Des fous du volant, il y en a aussi en pleine ville. Une rue d'un quartier tranquille de Saint-Laurent se transforme certaines nuits en véritable piste de course. Elle a fait plusieurs morts, dont la fille et le mari de Lynda Bonneville. «Ça sert à quoi? À procurer un plaisir instantané? Quand on est touché par ça, on trouve ça d'autant plus absurde», déplore la mère de famille, qui a accepté courageusement de nous raconter son histoire.

À l'angle des rues Berri et Ontario, ce sont les cyclistes qui y goûtent. La piste cyclable la plus fréquentée de l'île passe par là.

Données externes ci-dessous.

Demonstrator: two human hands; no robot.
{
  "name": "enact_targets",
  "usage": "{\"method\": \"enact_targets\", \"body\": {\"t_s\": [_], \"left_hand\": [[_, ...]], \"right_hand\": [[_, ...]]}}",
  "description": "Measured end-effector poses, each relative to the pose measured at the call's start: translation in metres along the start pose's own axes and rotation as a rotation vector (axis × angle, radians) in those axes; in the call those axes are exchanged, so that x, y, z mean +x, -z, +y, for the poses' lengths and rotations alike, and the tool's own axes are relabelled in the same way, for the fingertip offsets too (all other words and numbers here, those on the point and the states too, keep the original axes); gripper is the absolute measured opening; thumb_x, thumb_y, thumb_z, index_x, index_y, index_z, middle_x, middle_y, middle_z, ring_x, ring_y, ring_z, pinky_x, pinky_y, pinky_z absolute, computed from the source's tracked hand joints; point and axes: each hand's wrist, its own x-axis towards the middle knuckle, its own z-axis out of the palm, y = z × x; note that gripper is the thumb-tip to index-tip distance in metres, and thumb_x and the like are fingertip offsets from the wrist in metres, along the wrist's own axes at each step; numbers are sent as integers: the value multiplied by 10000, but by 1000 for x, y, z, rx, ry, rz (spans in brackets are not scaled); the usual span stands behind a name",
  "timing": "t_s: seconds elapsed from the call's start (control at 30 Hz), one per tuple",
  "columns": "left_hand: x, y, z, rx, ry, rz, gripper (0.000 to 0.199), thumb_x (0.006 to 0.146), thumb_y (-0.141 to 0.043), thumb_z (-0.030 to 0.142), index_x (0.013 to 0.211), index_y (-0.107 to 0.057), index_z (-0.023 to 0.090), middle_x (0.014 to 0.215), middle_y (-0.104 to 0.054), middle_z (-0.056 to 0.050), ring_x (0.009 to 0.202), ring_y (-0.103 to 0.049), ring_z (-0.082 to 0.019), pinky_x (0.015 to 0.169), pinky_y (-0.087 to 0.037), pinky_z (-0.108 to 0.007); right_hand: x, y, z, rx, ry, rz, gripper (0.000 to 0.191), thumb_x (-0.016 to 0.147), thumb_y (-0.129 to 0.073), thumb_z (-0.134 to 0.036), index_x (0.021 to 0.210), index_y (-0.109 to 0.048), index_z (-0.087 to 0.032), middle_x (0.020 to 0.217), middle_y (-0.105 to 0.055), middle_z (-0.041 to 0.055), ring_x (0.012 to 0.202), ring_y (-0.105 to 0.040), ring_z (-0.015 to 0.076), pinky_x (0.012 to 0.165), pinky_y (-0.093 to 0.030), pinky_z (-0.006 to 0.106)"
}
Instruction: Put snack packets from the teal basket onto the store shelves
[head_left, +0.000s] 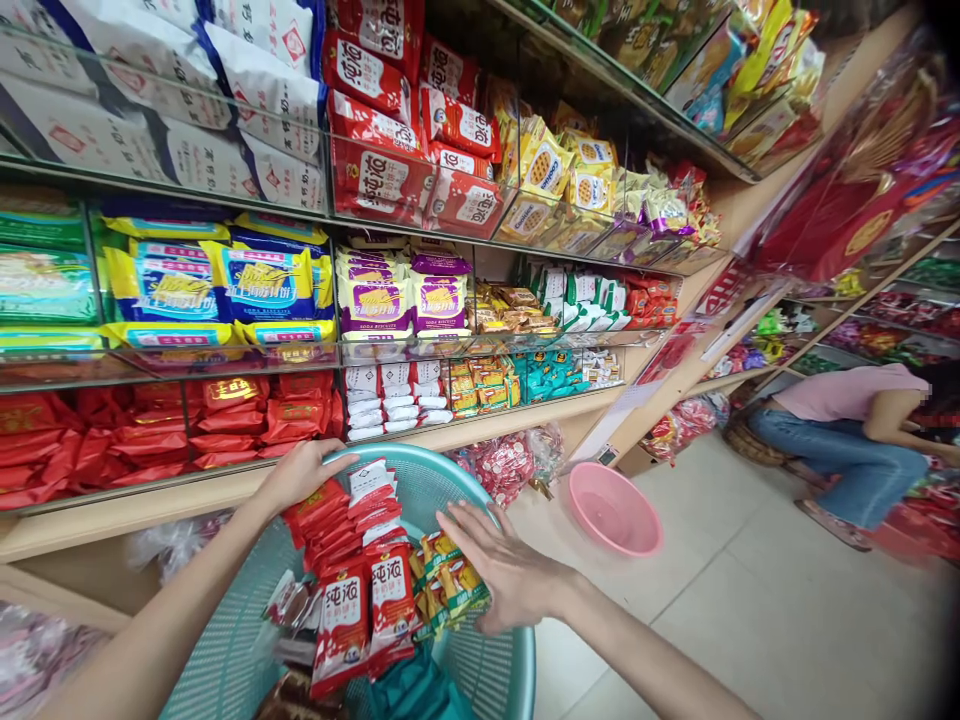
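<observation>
A teal plastic basket (504,660) holds red packets (343,612), red and white packets, green and yellow packets (450,578), brown items and a teal packet (421,690). At the basket's back left rim, my left hand (304,472) reaches over the red packets with its fingers extended; it holds nothing that I can make out. My right hand (510,570) is inside the right part of the basket, its fingers spread beside the green and yellow packets.
Glass-fronted shelves (405,235) of wrapped snacks rise beyond the basket. A pink basin (615,508) stands on the tiled floor (720,620), near bagged goods (506,468) under the shelf. A person (847,420) in a pink top crouches at the right.
</observation>
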Motion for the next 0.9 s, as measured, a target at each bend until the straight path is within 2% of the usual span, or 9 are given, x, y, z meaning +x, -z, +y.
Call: {"method": "enact_targets", "body": {"t_s": [0.1, 0.23, 0.37, 0.53, 0.67, 0.9], "left_hand": [[-1, -1, -3, 0, -14, 9, 419, 796, -448, 574, 854, -654, 214, 831, -711, -25, 743, -633, -206, 677, -429, -247], [-2, -2, -6, 7, -11, 27, 396, 802, -448, 542, 882, -658, 216, 854, -714, -33, 768, -640, -212, 691, -434, -252], [-2, -2, -3, 9, -5, 15, 397, 812, -435, 540, 882, -653, 216, 858, -713, -36, 774, -641, -216, 690, -433, -260], [-2, -1, -2, 16, -7, 14, 403, 813, -436, 557, 868, -650, 219, 860, -711, -34, 771, -639, -215, 688, -430, -261], [-3, -1, 0, 18, -12, 16, 399, 818, -433, 550, 857, -647, 215, 849, -710, -35, 767, -639, -215, 671, -426, -259], [-5, -1, 3, 42, 3, 19, 452, 812, -421, 598, 876, -642, 209, 836, -705, -38, 732, -633, -210, 665, -427, -260]], "right_hand": [[21, 3, 4, -41, 53, -90, 1318, 508, -777, -393, 1428, 154, -238, 1524, 10, 183, 1387, 42, 346, 1078, 17, 578], [36, 0, 10, -72, 96, -117, 1384, 466, -808, -433, 1414, 186, -267, 1513, -82, 202, 1383, -7, 370, 1069, -12, 589], [36, -4, 13, -104, 102, -113, 1387, 466, -810, -429, 1417, 182, -239, 1455, -226, 229, 1353, -143, 408, 1057, -66, 592], [30, -4, 11, -141, 114, -41, 1283, 543, -763, -428, 1432, 138, -218, 1330, -380, 190, 1241, -341, 375, 1054, -112, 564], [27, -3, 9, -155, 100, -49, 1243, 571, -746, -419, 1435, 128, -234, 1284, -414, 165, 1184, -394, 363, 1042, -137, 558], [30, -10, 10, -175, 124, -45, 1261, 543, -755, -397, 1437, 119, -232, 1313, -381, 167, 1187, -377, 367, 1043, -71, 581]]}}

Des améliorations s'imposent, selon Vélo Québec. Mais les difficultés de cohabitation entre autos et vélos sont aussi responsables de plusieurs accidents.

Mais tout n'est pas noir. Ainsi, en quelques années à peine, l'un des coins de rue les plus dangereux de Montréal est devenu l'un des plus sécuritaires. Et la Beauce, région qui affichait l'un des pires bilans quant à l'alcool au volant, a réussi au terme de nombreux efforts à renverser la vapeur.

Ces initiatives locales, combinées aux campagnes de sensibilisation, à la surveillance routière et aux changements de mentalité des usagers, produisent des résultats tangibles. Depuis 2007, le nombre de morts sur les routes a chuté de 18 %. Cela, malgré la hausse continue du nombre de véhicules en circulation et de titulaires de permis de conduire.

Les routes tuent, mais il y a - enfin - un peu d'espoir.

Méthodologie

La Presse a géolocalisé les 15 000 accidents mortels ou ayant fait des blessés graves sur les routes du Québec entre 2006 et 2011 après avoir obtenu, grâce à la Loi sur l'accès à l'information, un fichier de la Société d'assurance automobile du Québec résumant les rapports des services de police pour chacun de ces accidents.

L'exercice a duré plusieurs mois et a fait l'objet de plusieurs contre-vérifications dans un souci d'assurer la plus grande précision possible. Certains accidents peuvent avoir été placés jusqu'à un kilomètre de leur lieu réel, surtout en dehors des villes et selon l'exactitude de chaque rapport.

Notre base de données nous a également permis de calculer les taux d'accidents graves dans les villes et sur toutes les routes de la province, ainsi que de dégager plusieurs statistiques sur les heures et le type d'accident.